Public genius-school founders are helping to give UNR something it hasn’t had in 40 years.
A spiffy new math and sciences center is underway, largely courtesy of Bob and Jan Davidson

Davidson Academy founders Bob Davidson, above, and his wife, Jan, are bringing a math and sciences center to UNR.
Photo By Heather Anderson
What’s $16 million between friends?
“It probably started with [former University of Nevada, Reno president] John Lilley, and with our interest in profoundly gifted students,” says philanthropist Bob Davidson. “We decided that we probably could develop a unique school for the profoundly gifted. … That got us to learn a lot more about the campus.”
Davidson and his wife, Jan, both of whom are educational software designers, are responsible for the Davidson Academy of Nevada, a public school that serves profoundly gifted students in grades six through 12. By “profoundly,” we’re talking the top one-tenth of the top 1 percent of students, judged by SAT and ACT scores. It is the only free public school of its kind on a college campus in America.

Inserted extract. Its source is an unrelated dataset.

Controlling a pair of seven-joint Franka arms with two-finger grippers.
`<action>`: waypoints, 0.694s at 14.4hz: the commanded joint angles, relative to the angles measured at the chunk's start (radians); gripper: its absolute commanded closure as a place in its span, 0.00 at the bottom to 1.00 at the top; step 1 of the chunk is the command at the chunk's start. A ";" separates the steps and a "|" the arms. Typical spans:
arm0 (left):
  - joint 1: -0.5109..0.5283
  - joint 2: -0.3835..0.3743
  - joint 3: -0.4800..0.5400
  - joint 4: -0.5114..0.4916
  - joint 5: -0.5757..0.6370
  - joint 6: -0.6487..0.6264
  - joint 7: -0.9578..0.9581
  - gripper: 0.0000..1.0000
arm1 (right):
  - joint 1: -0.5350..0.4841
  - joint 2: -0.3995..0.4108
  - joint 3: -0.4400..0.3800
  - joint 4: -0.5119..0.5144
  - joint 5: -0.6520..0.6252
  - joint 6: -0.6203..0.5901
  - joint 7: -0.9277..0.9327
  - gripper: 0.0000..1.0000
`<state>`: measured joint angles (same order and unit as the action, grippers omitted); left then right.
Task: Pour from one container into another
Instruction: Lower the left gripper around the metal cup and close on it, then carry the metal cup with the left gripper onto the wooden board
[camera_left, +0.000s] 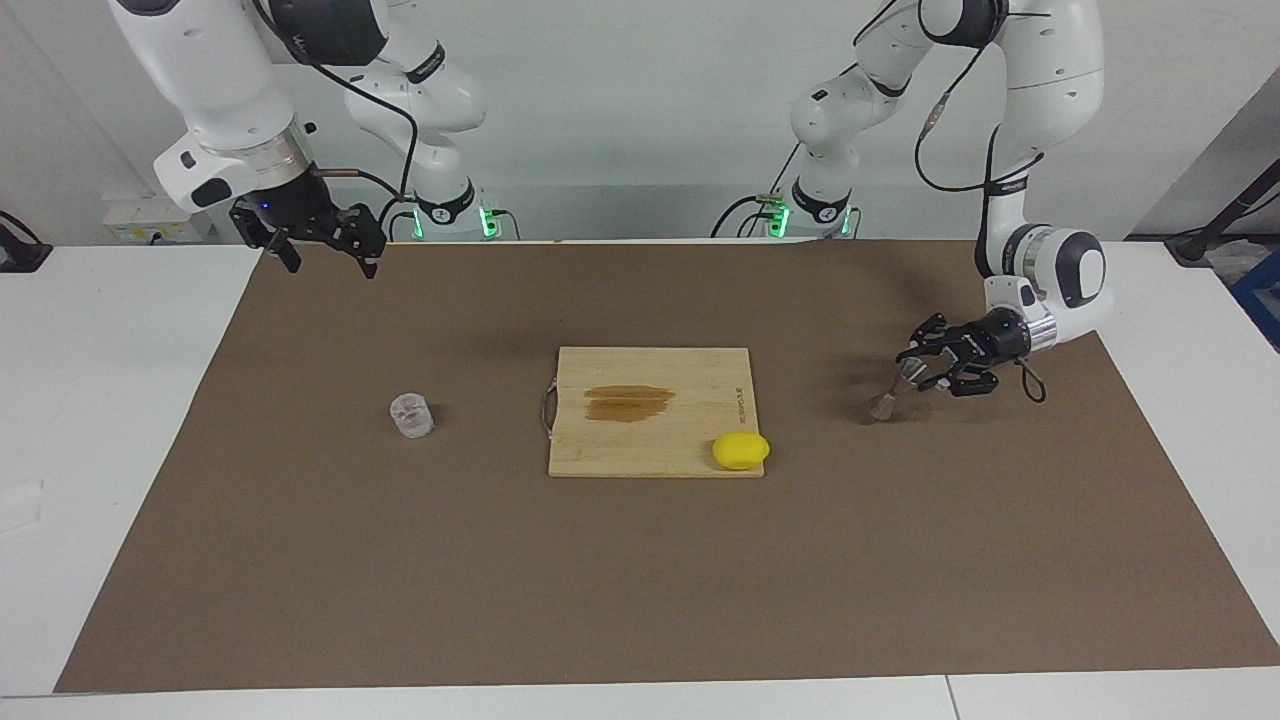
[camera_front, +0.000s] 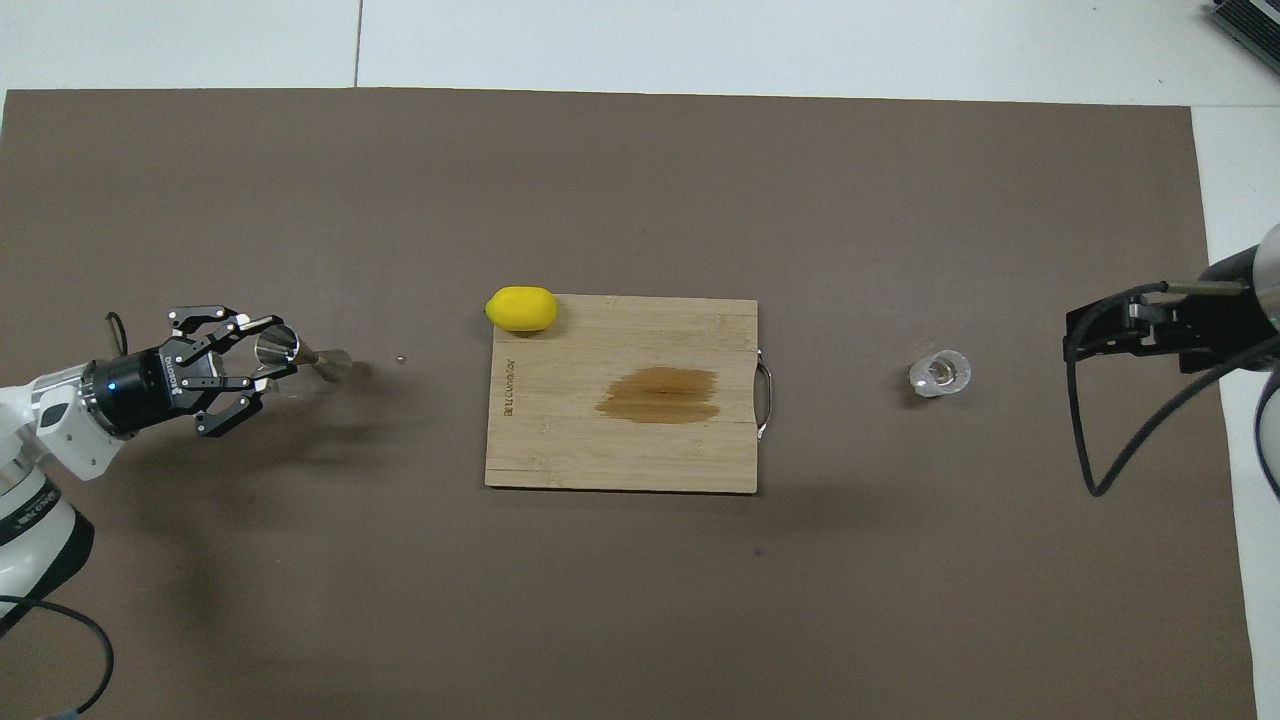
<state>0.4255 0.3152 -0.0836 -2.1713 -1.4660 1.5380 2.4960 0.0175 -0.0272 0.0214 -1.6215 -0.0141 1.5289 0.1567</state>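
Observation:
The clear ribbed glass cup (camera_left: 411, 415) (camera_front: 940, 373) stands upright on the brown mat, toward the right arm's end of the table. The silvery metal jigger (camera_left: 893, 391) (camera_front: 300, 353) is toward the left arm's end, tilted, its lower end on the mat. My left gripper (camera_left: 925, 366) (camera_front: 245, 366) is low over the mat, lying nearly level, fingers spread wide around the jigger's upper end. I cannot tell whether they touch it. My right gripper (camera_left: 325, 250) (camera_front: 1085, 335) hangs open and empty, raised over the mat, apart from the cup.
A wooden cutting board (camera_left: 620, 450) (camera_front: 600, 450) with a brown stain lies at the mat's middle. A yellow lemon (camera_left: 740, 450) (camera_front: 521, 308) sits at the board's corner farther from the robots, toward the left arm's end.

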 joint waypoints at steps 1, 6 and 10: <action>-0.082 -0.045 0.011 -0.013 -0.036 -0.015 0.012 0.69 | -0.011 -0.007 0.006 0.000 -0.007 -0.006 -0.019 0.00; -0.218 -0.146 0.011 -0.080 -0.082 0.013 -0.057 0.69 | -0.010 -0.007 0.006 0.000 -0.007 -0.006 -0.019 0.00; -0.355 -0.180 0.011 -0.148 -0.180 0.077 -0.055 0.68 | -0.010 -0.007 0.006 0.000 -0.007 -0.006 -0.019 0.00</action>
<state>0.1390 0.1842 -0.0878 -2.2581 -1.5847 1.5602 2.4479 0.0175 -0.0272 0.0214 -1.6215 -0.0141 1.5289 0.1567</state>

Cream of the crop, so to speak.
This school, which is located in the Jot Travis building on the UNR campus, was made possible by a $5 million donation from the Davidsons.

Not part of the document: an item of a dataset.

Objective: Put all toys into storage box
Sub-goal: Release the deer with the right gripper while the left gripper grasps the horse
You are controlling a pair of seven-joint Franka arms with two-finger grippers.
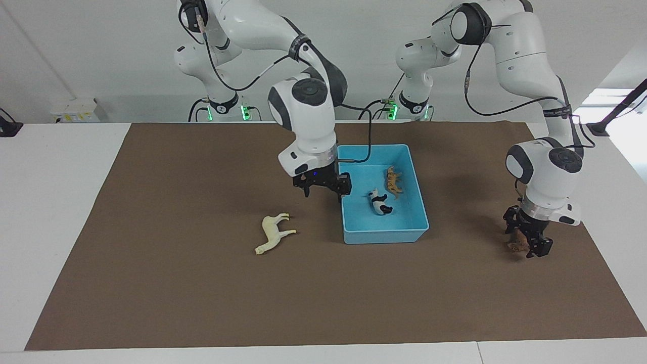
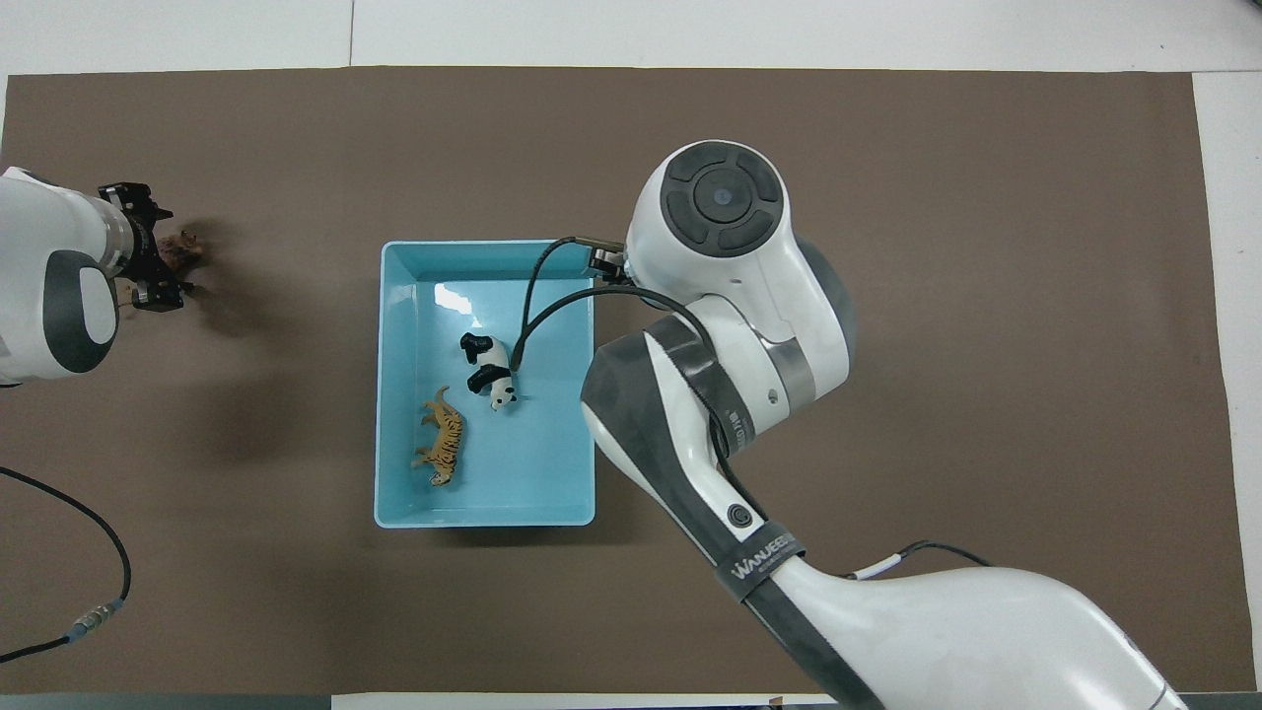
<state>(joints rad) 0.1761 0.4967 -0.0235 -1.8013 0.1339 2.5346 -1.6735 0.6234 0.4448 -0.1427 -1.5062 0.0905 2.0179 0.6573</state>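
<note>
**Entry 1. Cream horse (image 1: 273, 232).** Lying on its side on the brown tabletop (image 1: 202, 303), lower centre of the facing frame, well apart from the box. Nothing is touching it. It is hidden under the right arm in the overhead frame.

**Entry 2. Brown lion (image 1: 515, 246).** Sitting on the tabletop toward the left arm's end, at mid-height by the edge of the facing frame. The left pincer (image 1: 528, 242) is standing low over it, fingers spread and straddling the toy, not yet gripping.

**Entry 3. Blue storage box (image 1: 384, 236).** Sitting at the centre of the frame. It is holding the panda (image 1: 379, 202) and, nearer the robots, the tiger (image 1: 393, 181), apart from each other.

**Entry 4. Right pincer (image 1: 324, 188).** Hanging empty, fingers spread, over the tabletop just beside the box wall, between the box and the horse.

**Step in hand (judged).** Two of four toys are lying stowed. The left arm is working on the lion pickup; the right arm appears to be heading for the horse.

**Next move (judged).** The left fingers are needing to clamp across the lion's narrow body, then lift clear of the box rim. The right pincer is needing to line up across the horse's trunk, since it is lying flat.

**Writing.** A dark band on the right arm (image 2: 764, 554) is showing white letters, seemingly "WANJEE", with the ending unclear. No other readable labels.
</note>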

The other $11 million is going toward the new Davidson Math and Science center. Scheduled to open in Aug. 2010, the center will be the first new math and science building on campus in 40 years.
“It’s truly a fabulous thing for the university,” says Jack Hayes, interim associate dean of college of science at UNR. “One: It will give us safer labs. And it will also give us more space so we can meet the demands we have for our students.”
Hayes says that, right now, UNR can’t meet student demand. Simply put, there are not enough classrooms to accommodate the nearly 17,000 student population. Since students studying any major at UNR are required to take basic math and science classes as a core requirement, officials estimate that about 80 percent of UNR’s student population will take at least one course in the Davidson Math and Science center.
With the “investment from the Davidsons and others, the University raised the $18 million capital investment to meet the required match of a $32 million appropriation by the Nevada Legislature,” says a press release issued by UNR.
The classrooms in the new center will be equipped with “smart technology,” meaning that instructors will have access to multimedia programs to enhance lectures, says Hayes.
The center will have 27 new teaching laboratories, each holding about 25 students; four classrooms holding about 75 students each; and one 500-seat auditorium.
“I think that UNR is an undiscovered treasure on some levels … not everybody knows how talented we are,” says Hayes, adding how grateful UNR faculty members are of the Davidsons and other donors.
“We decided we would focus on this population we felt was being terribly underserved in the school,” says Bob Davidson. “It was almost like a missing tooth, where the university didn’t have a major math and science center. … We were especially happy to fund the math and science building. We do know there’s national need and a state need in Northern Nevada.”
What’s good for UNR is good for Nevada, is the idea.
“Hopefully they’ll stay here and attract companies,” says Davidson of the students who study math and science at UNR. “I’m quite optimistic our university is going to play a positive role in helping to diversify the economy in a positive direction.”